Efficient verification can be done in several special types of BCNs, e.g., a polynomial-time observability verification algorithm for conjunctive BNs (which only contain logical operator \(\wedge \)) was given in [55].

All the results collected in the paper are state-based. As mentioned above, for different types of BCNs, they show similar efficiencies. In [48], function-based necessary and sufficient conditions for controllability and multiple-experiment observability of BCNs were given. The method is based on an algebraic form of a BCN, i.e., regarding each node as a variable in the finite field \(\mathbb {F}_2\) and regarding Boolean functions as polynomial functions on the vector space \(\mathbb {F}_2^n\). Then controllability and observability were verified by computing two affine varieties and checking their equality by comparing their Gröbner bases (that are computable). The verification algorithms depend on the lengths of Boolean functions of a BCN. Hence, when a BCN is sparse, the lengths of its Boolean functions are relatively small, the algorithms are efficient. Based on the algorithms, in [48], controllability and multiple-experiment observability were verified directly over the above mentioned Boolean T-cell model built in [54]. Different from the results obtained in [24], the unique minimal set of states nodes needed to be directly measured to make the overall model multiple-experiment observable is 14.
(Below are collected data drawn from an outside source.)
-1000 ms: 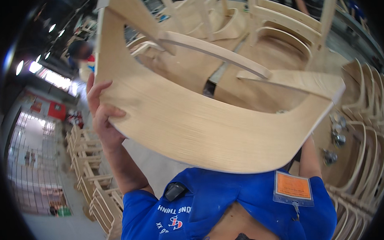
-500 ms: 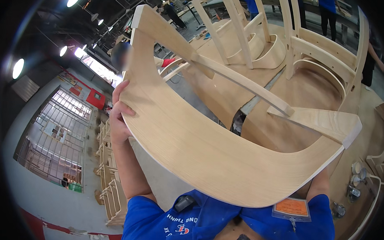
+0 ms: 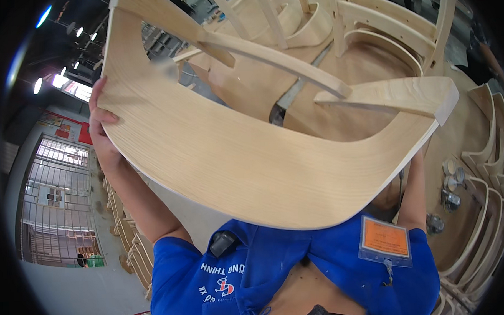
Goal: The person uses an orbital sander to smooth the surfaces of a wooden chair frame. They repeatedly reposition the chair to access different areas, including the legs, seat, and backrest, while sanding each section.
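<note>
Curved wooden panel [image 3: 246, 157] sits mid-view, blue shirt [image 3: 175, 274] at its 6 o'clock, left hand [image 3: 102, 129] pinching its 9 o'clock edge, right hand hidden behind 3 o'clock, can't tell grip.

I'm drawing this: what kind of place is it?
Probably a furniture workshop: the left hand grips a curved wooden frame, wooden chair frames stand beyond, and curved wooden parts sit at right.
</note>
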The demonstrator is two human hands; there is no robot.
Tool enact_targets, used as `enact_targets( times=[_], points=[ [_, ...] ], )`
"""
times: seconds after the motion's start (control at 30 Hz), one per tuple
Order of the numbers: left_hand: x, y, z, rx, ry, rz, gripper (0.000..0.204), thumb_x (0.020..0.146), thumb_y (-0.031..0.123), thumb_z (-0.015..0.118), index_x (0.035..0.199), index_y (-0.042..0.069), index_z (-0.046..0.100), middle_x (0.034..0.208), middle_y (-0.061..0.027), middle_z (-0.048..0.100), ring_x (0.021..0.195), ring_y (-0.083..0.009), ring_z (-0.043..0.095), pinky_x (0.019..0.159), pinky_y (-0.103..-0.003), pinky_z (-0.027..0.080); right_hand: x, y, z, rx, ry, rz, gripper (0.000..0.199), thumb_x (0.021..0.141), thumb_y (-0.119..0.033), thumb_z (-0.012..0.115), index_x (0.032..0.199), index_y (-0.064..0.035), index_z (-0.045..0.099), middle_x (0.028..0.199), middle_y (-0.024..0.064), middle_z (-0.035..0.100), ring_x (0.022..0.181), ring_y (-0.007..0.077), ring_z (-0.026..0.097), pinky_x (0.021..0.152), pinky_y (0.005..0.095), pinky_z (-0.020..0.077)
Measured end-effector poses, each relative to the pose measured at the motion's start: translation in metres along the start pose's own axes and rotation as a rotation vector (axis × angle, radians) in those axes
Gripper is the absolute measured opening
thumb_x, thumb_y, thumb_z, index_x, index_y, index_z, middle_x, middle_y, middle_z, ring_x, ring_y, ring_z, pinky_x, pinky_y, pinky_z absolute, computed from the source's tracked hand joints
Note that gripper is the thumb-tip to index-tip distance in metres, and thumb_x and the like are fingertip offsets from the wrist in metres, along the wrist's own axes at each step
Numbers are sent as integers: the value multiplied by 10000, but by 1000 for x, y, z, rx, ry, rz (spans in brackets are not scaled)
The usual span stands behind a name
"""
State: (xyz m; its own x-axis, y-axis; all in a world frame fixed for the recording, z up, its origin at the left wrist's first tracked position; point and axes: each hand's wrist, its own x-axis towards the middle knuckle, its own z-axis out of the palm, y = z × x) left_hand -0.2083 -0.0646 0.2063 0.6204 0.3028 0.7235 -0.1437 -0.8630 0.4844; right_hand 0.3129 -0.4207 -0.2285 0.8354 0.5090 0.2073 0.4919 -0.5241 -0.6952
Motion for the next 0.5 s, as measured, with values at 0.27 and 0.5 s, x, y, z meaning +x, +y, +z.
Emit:
enact_targets(
  times=[0.27,0.5],
  points=[
    [-26,-5,-3,-9,59,56,176,778,89,649,736,133,484,1369,-205,373,1240,-387,412,931,-449,498,-60,-162,-117,615,440,-314,501,861,-133,575,1300,35,402,1215,167,531,1123,255,526,949,355,421],
    [-41,-5,4,-110,150,74,232,730,194,722,770,129,503,1354,-200,397,1205,-370,458,920,-440,500,-157,-315,-148,534,671,-642,428,871,-100,584,1255,34,452,1195,184,521,1075,288,546,927,380,438]
  ],
)
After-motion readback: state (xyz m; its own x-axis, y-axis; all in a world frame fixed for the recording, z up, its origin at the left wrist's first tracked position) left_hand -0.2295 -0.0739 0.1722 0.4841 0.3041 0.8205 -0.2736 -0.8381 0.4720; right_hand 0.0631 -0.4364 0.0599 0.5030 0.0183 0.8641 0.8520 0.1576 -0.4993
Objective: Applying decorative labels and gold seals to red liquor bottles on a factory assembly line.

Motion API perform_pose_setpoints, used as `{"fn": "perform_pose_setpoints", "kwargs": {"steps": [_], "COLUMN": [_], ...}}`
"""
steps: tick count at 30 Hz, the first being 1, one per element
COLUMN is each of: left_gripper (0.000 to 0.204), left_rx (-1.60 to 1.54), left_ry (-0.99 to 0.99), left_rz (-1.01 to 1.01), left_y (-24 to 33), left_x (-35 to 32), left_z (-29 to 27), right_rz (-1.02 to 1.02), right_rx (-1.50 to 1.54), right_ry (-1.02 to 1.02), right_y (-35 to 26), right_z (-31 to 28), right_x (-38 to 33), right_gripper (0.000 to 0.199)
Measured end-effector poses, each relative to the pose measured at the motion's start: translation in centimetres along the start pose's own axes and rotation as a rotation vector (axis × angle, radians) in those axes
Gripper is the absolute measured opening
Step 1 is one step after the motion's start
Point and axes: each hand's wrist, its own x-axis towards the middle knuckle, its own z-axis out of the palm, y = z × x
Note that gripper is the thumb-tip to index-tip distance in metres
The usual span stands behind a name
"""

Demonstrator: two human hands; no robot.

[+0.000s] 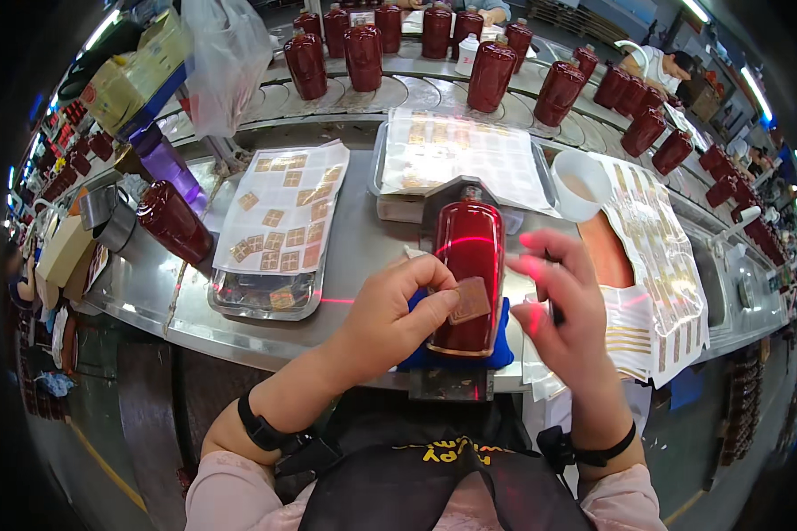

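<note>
Left hand (406, 308) pinching, right hand (576, 311) half-curled

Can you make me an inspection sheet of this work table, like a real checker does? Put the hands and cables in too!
Surface: metal worktop, shiny, crossed by a red light line.
Job's things: dark-red bottle with blue cloth under it; square gold label; label sheet on a metal tray.
Clutter: white cup, plastic bag.
Left hand: pinching the gold label.
Right hand: beside the bottle, fingers apart, apparently holding nothing.
Cables: nothing seen for certain.
Surroundings: conveyor with more red bottles; people beyond.
</note>
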Motion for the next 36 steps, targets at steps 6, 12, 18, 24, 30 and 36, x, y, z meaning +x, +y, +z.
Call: {"fn": "perform_pose_setpoints", "kwargs": {"steps": [6,12,18,24,30,36], "left_gripper": [0.006,0.028,0.11,0.123,0.127,0.125], "left_rx": [0.389,0.442,0.704,0.724,0.666,0.601], "left_ry": [0.015,0.097,-0.05,-0.109,-0.086,-0.011], "left_rz": [0.325,0.373,0.197,0.298,0.326,0.43], "left_y": [0.5,-2.3,-5.7,-6.6,-7.5,-8.6], "left_x": [2.1,2.0,-0.6,-0.2,-0.1,0.5], "left_z": [1.8,0.6,0.1,-0.2,0.1,0.6], "right_rz": [0.002,0.265,0.608,0.684,0.378,0.224], "right_rx": [0.01,-0.242,-0.754,-0.986,-0.928,-0.049], "right_ry": [-0.18,-0.024,-0.516,-0.419,-0.344,-0.057], "right_y": [2.7,13.0,26.6,30.9,24.9,10.9], "right_z": [-1.7,-9.2,-8.6,-5.6,-7.7,-4.4], "right_x": [0.7,5.9,12.4,11.5,11.5,7.2], "right_gripper": [0.012,0.008,0.024,0.035,0.016,0.01]}}
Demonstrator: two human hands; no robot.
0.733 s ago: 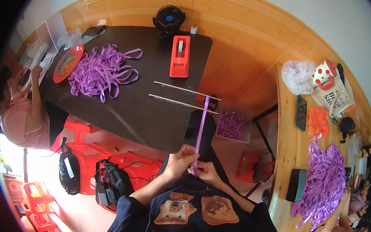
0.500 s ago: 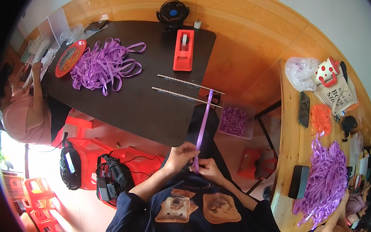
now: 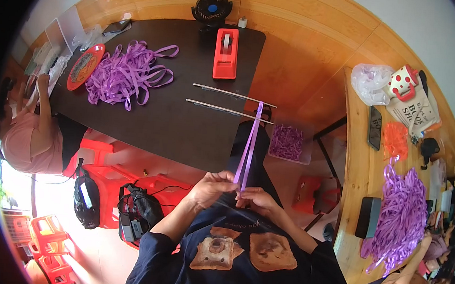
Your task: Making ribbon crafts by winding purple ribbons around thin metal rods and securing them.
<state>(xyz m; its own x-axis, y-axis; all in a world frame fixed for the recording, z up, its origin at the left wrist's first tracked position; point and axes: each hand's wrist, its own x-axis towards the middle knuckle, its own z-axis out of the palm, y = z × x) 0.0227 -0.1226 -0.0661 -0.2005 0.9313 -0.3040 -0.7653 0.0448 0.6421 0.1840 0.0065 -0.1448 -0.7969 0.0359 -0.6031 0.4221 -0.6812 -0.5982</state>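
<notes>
A purple ribbon (image 3: 250,144) runs in two strands from my hands up to two thin metal rods (image 3: 225,100) lying across the right end of the dark table (image 3: 175,122). My left hand (image 3: 212,186) and my right hand (image 3: 252,198) pinch the ribbon's near ends together just below the table edge, above my lap. The far end of the ribbon loops over the rods near their right tips.
A heap of purple ribbons (image 3: 128,73), a red plate (image 3: 85,67), a red tape dispenser (image 3: 226,54) and a small black fan (image 3: 212,7) sit on the table. A clear box of purple pieces (image 3: 287,142) stands on the floor. Another person (image 3: 25,131) sits at left; red stools (image 3: 112,186) stand below.
My hands have drawn closer together on the ribbon ends; the view has shifted slightly, and the ribbon stays stretched to the rods.
</notes>
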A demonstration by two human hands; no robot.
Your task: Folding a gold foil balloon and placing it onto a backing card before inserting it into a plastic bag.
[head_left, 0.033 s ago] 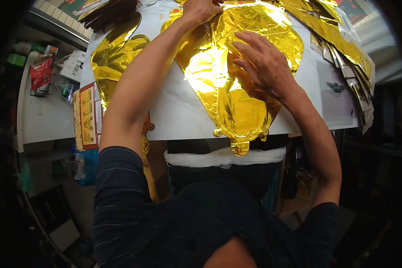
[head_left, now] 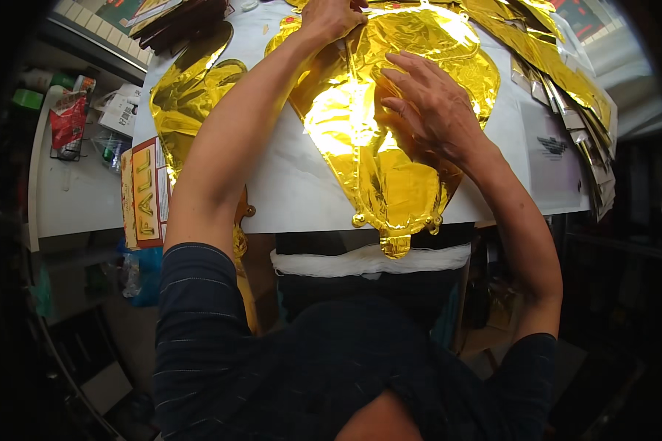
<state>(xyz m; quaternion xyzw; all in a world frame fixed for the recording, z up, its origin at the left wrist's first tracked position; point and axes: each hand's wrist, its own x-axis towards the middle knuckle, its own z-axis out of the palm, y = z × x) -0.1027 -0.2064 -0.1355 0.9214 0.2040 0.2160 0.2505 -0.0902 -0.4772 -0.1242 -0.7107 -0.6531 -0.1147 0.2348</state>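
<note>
Both hands' grip [head_left: 331, 18] [head_left: 430, 103] on gold foil balloon [head_left: 360, 147] — flat, white table [head_left: 294, 191]

Bright light falls from above on the white bench [head_left: 301, 184], and the shiny gold foil balloon [head_left: 360, 125] throws back strong glare, almost white in its middle. The corners of the picture are black, and straight edges bend near the rim. The low part is dim and shadowy, and the person's dark top looks soft.
</note>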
Recently, the study on the observability synthesis problem in BCNs based on state feedback started [56], in which only arbitrary-experiment observability was studied. The results were obtained by combining the notion of observability graph and the semitensor product of matrices. The synthesis algorithm designed therein is preliminary, a lot of work could be done to improve its efficiency and performance.